Instructions for the task
Write every line of the material out exactly as shown.

Data shown
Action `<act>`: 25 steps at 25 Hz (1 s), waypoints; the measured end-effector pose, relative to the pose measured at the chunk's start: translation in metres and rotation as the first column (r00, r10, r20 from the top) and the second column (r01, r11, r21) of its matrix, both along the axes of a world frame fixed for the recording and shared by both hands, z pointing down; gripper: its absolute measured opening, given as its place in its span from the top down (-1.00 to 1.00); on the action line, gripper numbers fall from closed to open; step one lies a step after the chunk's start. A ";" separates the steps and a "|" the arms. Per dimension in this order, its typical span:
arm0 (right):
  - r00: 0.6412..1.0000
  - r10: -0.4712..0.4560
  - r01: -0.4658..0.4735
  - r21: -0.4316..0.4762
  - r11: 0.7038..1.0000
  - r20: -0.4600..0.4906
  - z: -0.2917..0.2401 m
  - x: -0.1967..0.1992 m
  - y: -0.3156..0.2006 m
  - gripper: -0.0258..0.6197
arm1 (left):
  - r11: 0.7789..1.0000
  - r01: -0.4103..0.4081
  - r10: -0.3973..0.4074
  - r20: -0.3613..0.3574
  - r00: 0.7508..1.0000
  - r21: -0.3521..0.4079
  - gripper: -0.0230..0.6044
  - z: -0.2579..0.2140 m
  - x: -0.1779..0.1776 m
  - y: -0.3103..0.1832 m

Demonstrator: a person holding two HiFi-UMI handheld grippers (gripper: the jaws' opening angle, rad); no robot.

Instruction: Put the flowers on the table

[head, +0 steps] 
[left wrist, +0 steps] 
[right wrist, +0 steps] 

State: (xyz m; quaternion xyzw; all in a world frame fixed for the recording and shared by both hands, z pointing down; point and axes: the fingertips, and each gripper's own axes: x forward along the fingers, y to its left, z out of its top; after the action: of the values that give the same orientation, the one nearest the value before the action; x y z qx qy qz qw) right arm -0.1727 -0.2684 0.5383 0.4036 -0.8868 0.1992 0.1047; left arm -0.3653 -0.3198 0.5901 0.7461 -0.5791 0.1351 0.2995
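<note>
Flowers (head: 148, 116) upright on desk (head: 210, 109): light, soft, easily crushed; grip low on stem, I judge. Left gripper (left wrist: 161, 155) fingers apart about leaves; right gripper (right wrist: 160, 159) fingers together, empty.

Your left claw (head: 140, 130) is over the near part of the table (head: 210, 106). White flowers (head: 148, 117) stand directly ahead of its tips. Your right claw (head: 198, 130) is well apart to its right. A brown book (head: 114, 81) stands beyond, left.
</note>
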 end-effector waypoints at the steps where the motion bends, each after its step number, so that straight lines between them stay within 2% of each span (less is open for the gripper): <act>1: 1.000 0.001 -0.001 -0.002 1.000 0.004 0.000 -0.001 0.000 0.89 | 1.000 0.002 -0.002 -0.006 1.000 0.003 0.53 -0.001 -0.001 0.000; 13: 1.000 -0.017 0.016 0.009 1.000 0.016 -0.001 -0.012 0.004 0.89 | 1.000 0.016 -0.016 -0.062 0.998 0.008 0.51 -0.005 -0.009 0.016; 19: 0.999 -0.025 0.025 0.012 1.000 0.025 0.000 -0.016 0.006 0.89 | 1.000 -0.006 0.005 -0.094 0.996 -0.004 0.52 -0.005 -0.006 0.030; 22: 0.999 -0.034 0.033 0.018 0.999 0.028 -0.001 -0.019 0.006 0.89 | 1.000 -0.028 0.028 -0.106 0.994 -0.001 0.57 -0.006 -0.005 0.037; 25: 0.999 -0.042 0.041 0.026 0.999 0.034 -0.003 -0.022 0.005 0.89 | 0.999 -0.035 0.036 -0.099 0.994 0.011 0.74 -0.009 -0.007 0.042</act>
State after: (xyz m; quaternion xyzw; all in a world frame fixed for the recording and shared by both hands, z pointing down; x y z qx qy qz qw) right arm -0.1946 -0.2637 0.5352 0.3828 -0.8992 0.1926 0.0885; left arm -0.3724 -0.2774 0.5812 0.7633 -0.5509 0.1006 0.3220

Response
Action `<act>`: 25 steps at 25 Hz (1 s), waypoints; the measured end-effector pose, relative to the pose measured at the chunk's start: translation in metres and rotation as the first column (r00, r10, r20 from the top) and the second column (r01, r11, r21) of its matrix, both along the axes of a world frame fixed for the recording and shared by both hands, z pointing down; gripper: its absolute measured opening, given as its place in its span from the top down (-1.00 to 1.00); on the action line, gripper numbers fall from closed to open; step one lies a step after the chunk's start. A ";" separates the steps and a "|" the arms. Per dimension in this order, its typical span:
arm0 (right):
  - r00: 0.6412..1.0000
  - r10: -0.4712..0.4560
  - r01: -0.4658..0.4735
  - r21: -0.4316..0.4762
  - r11: 0.7038..1.0000
  - r20: -0.4600..0.4906
  - z: -0.2917..0.2401 m
  - x: -0.1967..0.1992 m
  - y: -0.3156..0.2006 m
  - gripper: -0.0258..0.6197
arm1 (left):
  - r11: 0.7789..1.0000
  - r01: -0.4103..0.4081
  - r10: -0.3973..0.4074
  - r20: -0.3613..0.3574
  - r00: 0.7508..1.0000
  - r21: -0.3521..0.4079
  - gripper: -0.0230..0.6044
  - z: -0.2579..0.2140 m
  - x: -0.1779..0.1776 m
  - y: -0.3103..0.1832 m

Demonstrator: a person holding two HiFi-UMI handheld grippers (gripper: the jaws' opening angle, rad); no robot.

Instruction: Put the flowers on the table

[head, +0 steps] 
[left wrist, +0 steps] 
[right wrist, +0 steps] 

State: (xyz m; quaternion xyzw; all in a world frame fixed for the recording and shared by both hands, z pointing down; point and axes: the fingertips, and each gripper's own axes: x forward along the fingers, y to its left, z out of its top; after the action: of the values that give the same orientation, the one nearest the value before the action; x y z qx qy qz qw) right arm -0.1727 -0.2684 0.5383 0.4036 -0.8868 0.1992 0.1047; left arm -0.3653 -0.3198 0.5901 0.7461 -0.5791 0.1351 0.2995
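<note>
Flowers (head: 148, 116) upright on desk (head: 210, 109): light, soft, easily crushed; grip low on stem, I judge. Left gripper (left wrist: 161, 155) fingers apart about leaves; right gripper (right wrist: 160, 159) fingers together, empty.

Your left claw (head: 140, 130) is over the near part of the table (head: 210, 106). White flowers (head: 148, 117) stand directly ahead of its tips. Your right claw (head: 198, 130) is well apart to its right. A brown book (head: 114, 81) stands beyond, left.
</note>
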 end-effector waypoints at the steps where the motion bends, each after its step number, so that straight lines between them stay within 2% of each span (less is open for the gripper): <act>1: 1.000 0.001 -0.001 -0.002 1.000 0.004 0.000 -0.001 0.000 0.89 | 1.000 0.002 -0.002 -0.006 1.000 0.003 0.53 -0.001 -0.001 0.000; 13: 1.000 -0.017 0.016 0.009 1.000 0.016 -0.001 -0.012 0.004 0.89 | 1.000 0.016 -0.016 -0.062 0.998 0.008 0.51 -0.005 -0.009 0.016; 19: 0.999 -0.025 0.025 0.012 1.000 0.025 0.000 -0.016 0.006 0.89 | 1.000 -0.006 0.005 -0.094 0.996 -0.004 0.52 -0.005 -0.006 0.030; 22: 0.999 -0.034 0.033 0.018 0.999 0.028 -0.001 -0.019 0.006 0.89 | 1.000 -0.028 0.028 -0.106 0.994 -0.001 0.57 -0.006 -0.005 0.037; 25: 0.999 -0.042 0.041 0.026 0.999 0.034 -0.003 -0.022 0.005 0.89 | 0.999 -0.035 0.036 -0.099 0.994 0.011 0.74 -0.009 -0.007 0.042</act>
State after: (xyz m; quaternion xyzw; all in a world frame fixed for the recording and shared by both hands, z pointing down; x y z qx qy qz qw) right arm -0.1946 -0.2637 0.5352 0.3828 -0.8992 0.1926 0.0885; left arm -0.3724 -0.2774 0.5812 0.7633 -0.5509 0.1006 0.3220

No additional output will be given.